IEEE-1584 does not support a high-voltage arc-flash study. IEEE has not yet performed enough research, modeling, testing and analysis to develop a study for high-voltage arc-flash incidents.
As a guide, substation clearances for high-voltage equipment typically cover the safe movement of workers without tools inside the substation. However, using tools may lower the clearance and create an arc-flash hazard. Medium voltage live works have been increased recently for operation and maintenance. Switching operation, fuse disconnect of a station service voltage transformer (SSVT), and insulator or pole change now require assessing the arc-flash level at different medium-voltage substations or lines.
Because medium- and high-voltage arc-flash studies are not yet required, a standardized method for evaluation and assessment has not been defined. Several analytical options are available.
While both IEEE-1584 and NFPA-70E Annex D discuss the Ralph Lee method, neither standard recommends using this method to calculate arc-flash incident energy. NFPA-70E states that the Lee method is very conservative in calculating incident energy for electrical installation over 600 V and becomes more conservative as the voltage increases.
Based on a paper published by IEEE in 1987, the Lee method can be applied to a three-phase system in open-air substations over 15-kV with a gap between conductors of more than 10 inches. This method is based on the theoretical behavior of the arcs. The Lee method has not been verified by measurement or tests. Also, the arc voltage is extremely large at medium voltages and gives high incident energy.
OSHA 1910.269 provides examples of the specific method that can be used to calculate high-voltage arc-flash incident energy reasonably using the Lee method and ArcPro software developed for high-voltage incident energy. The software, however, is not stand-alone power system software and needs short-circuit currents at the location of the arc-flash incident.
The Terzija/Koglin method was developed from a paper, “Long Arc in Free Air: Laboratory Testing, Modelling, Simulation and Model-Parameters Estimation.” A supporting study derives the main features of a long arc initiated under laboratory conditions at the FGH-Mannheim high-power test laboratory in Germany. The experiment aimed to model long arcs in free air in the simplest possible way, while still retaining the arcs’ dominant features.

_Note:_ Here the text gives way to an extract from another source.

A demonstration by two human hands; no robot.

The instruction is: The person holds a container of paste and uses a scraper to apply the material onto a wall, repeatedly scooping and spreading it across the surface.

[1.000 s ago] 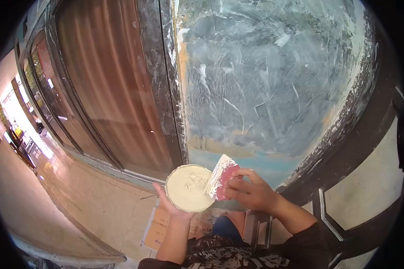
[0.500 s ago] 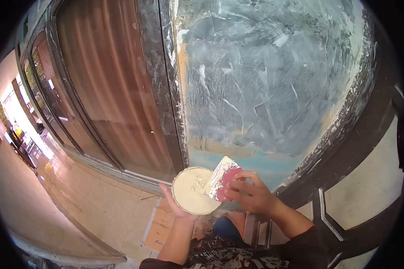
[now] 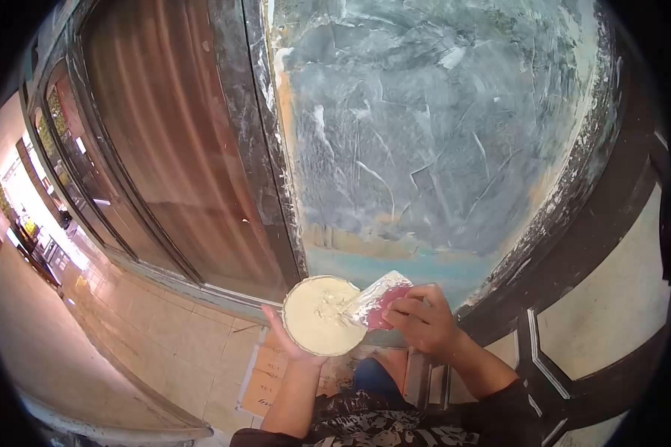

The Electric Power Research Institute (EPRI) performed comprehensive tests and experiments for a high-voltage arc-flash study and, as a result of these experiments, developed empirical equations. The formula developed provides a method to calculate incident energy and can be effectively used to determine the heat flux and incident energy for open-air, line-to-ground arc faults in overhead power distribution and transmission systems. Incident energy calculations for open-air conditions were mainly designed for line-to-ground faults between 1- and 800-kV and commercial software extended the results to line-to-line and three-phase faults.
While commercial power system software uses all these methods, there is no direct answer to which method is good or better. However, study engineers can find the worst-case result by using sensitivity analysis. Sensitivity analysis can be performed to see how the incident energy varies for different methods with various other parameters such as varying voltage regulation plus or minus 10%, arc-gap distance, approach distance, fault current and fault clearing time. Also, for a high-voltage arc-flash study, study engineers should better understand medium- or high-voltage protective schemes, relay settings and coordination at the local and remote end of any substation.